O'Connor says his team's choice of FC directors was between McData and Inrange, now part of Computer Network Technology Corp. (CNT) (Nasdaq: CMNT). (See 2003 Top Ten: Mergers & Acquisitions.) McData won out, he says, because its SANavigator management software impressed the team more with its provisioning and monitoring features (see McData Helps Panasonic).Panasonic started by implementing a single FC fabric using McData Intrepid 6140 Directors and Sphereon 4500 Fabric Switches at the company facility. A second fabric was installed for redundancy a bit further into the project. Panasonic now has two Intrepids and 10 Sphereons in Secaucus. The SAN supports a total of 312 ports, all in Secaucus.

IBM is still the company's storage vendor.
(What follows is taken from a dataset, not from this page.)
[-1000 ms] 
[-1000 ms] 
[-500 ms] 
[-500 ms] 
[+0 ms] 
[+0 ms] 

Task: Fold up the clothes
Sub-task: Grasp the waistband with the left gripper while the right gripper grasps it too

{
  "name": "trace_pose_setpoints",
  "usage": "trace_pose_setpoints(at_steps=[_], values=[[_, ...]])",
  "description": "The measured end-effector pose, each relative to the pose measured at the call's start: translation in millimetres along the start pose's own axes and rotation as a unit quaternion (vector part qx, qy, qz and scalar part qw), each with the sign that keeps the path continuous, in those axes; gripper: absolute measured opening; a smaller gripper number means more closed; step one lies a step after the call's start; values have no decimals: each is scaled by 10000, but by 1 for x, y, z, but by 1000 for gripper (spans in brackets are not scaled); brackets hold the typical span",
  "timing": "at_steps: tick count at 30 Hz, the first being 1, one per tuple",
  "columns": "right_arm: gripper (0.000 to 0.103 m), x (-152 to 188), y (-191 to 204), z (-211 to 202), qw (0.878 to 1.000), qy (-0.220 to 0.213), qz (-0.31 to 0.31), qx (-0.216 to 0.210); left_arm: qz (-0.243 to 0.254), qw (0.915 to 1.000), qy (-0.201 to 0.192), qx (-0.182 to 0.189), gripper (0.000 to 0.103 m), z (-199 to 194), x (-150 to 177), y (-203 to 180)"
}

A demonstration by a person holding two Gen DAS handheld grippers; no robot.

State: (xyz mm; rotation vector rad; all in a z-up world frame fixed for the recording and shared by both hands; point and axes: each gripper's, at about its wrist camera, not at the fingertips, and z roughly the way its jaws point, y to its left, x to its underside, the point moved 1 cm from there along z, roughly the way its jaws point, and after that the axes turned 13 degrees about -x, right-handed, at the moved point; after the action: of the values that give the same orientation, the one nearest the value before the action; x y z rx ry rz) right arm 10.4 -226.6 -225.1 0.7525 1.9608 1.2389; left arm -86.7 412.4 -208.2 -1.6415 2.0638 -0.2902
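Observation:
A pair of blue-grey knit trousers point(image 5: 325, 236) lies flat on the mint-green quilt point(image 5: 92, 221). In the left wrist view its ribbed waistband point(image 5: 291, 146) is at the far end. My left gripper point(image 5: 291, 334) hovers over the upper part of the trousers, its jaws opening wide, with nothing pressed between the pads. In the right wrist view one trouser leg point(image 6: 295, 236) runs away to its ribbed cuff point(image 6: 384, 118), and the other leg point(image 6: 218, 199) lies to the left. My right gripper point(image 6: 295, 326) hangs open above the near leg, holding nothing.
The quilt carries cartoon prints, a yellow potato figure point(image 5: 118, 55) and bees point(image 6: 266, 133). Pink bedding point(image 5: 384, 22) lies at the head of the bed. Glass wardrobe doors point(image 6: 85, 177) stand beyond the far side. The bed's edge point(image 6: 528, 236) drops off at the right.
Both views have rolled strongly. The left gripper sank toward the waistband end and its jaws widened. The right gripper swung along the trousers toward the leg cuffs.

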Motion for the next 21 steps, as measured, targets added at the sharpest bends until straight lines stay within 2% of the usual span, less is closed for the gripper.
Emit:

Indeed, the number of IBM servers at Panasonic has actually increased from about 50 to 90, as data centers in Mexico, Brazil, and elsewhere have been consolidated at Secaucus. Now, however, thanks to the SAN, two IBM Shark Model 800 arrays have replaced 10 racks of SSA disks that used to be attached to individual servers. Storage can also be provisioned and managed centrally, instead of at individual servers.

It's the easier management and administration that's made a dramatic difference, O'Connor says. Scaleability has improved. Since there's better visibility into actual utilization, it's possible to be more efficient in how storage is used. Two administrators have replaced five. What's more, each administrator manages more -- about 38 Tbytes of data, compared with the 5 Tbytes each managed in the old setup. In total, O'Connor says, the SAN's manageability has reduced labor troubleshooting by 25 percent annually.

O'Connor won't say how much the whole thing cost -- at least not right now. But one thing is clear: He's pleased with the money he's saved.